Safe Control of Grid-Interfacing Inverters with Current Magnitude Limits
Trager Joswig-Jones, Baosen Zhang
TL;DR
This work addresses enforcing current magnitude limits on grid-interfacing inverters while preserving nominal voltage-source control. It introduces a safety-filter framework built on a control barrier function to bound current, and provides a closed-form solution for the scalar control input, enabling real-time implementation. The authors prove the existence of a safe linear controller under the inverter-RL model and demonstrate that the safety filter can maintain safety without substantially sacrificing performance, as shown by simulations across boundary and randomized scenarios. The approach offers a practically implementable, safety-critical method for improving grid stability with inverter-based resources.
Abstract
Grid-interfacing inverters allow renewable resources to be connected to the electric grid and offer fast and programmable control responses.

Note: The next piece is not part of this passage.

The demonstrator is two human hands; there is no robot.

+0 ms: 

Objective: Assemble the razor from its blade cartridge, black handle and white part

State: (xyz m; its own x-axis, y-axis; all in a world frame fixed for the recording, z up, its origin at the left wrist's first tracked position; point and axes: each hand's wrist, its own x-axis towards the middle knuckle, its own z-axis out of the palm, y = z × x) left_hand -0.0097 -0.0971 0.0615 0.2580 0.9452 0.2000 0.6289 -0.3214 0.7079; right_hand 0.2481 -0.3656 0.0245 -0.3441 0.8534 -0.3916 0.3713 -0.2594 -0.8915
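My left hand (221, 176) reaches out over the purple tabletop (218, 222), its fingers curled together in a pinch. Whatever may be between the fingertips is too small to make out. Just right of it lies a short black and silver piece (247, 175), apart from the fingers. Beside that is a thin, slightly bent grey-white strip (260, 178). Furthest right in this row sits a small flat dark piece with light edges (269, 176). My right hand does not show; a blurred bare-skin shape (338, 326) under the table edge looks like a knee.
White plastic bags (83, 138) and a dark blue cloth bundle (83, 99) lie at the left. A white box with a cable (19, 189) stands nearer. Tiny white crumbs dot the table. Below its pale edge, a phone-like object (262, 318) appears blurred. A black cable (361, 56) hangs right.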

However, inverters are subject to significant physical constraints. One such constraint is a current magnitude limit required to protect semiconductor devices. While many current limiting methods are available, they can often unpredictably alter the behavior of the inverter control during overcurrent events leading to instability or poor performance. In this paper, we present a safety filter approach to limit the current magnitude of inverters controlled as voltage sources. The safety filter problem is formulated with a control barrier function constraint that encodes the current magnitude limit. To ensure feasibility of the problem, we prove the existence of a safe linear controller for a specified reference. This approach allows for the desired voltage source behavior to be minimally altered while safely limiting the current output.